The first linguists lay the groundwork for a secular debate: should we privilege apply or contemplate the language? Paragon of this linguistic emulation, Joachim Du Bellay publishes Defense and illustration of the French language in 1549. The authors of the Pleiades, of which he is the member, who played the role of theoreticians and lexicographers.
The language is again Latinized, sometimes even wrongly. Words considered “barbaric”, that is to say non-Latin, are censored from the lexicon. To respond to new facts, writers resort to more than 2,000 borrowings from other languages and neologisms, giving rise to lexical doublets. For example, “Écoute” and “ausculter” share the same root (auscultate).

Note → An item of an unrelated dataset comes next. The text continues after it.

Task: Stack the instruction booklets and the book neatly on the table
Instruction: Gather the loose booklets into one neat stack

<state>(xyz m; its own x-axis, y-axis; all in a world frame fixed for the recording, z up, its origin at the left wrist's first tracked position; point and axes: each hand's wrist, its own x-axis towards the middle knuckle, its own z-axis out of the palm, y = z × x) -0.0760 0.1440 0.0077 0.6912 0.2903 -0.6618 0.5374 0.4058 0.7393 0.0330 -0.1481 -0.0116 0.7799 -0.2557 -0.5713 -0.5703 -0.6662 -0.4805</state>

Enjoying a double political and literary impulse, French is, therefore, a language that comes “from above”. However, the share of speakers speaking the King’s language does not exceed 10 to 20% in the sixteenth century. This situation evolves only very slowly, whereas the use of French extends into European courts and as far as the other side of the Atlantic.
French is a language of paradoxes, struggling to eliminate the “barbarian” in it, which is nevertheless a part of its identity. Between the shadows, the hazardous hypotheses and even a hint of bad faith, the diachronic study of the language thus inform us on the history of France, always wavering between its strong desire for a unit often fool and the fact of its diversity.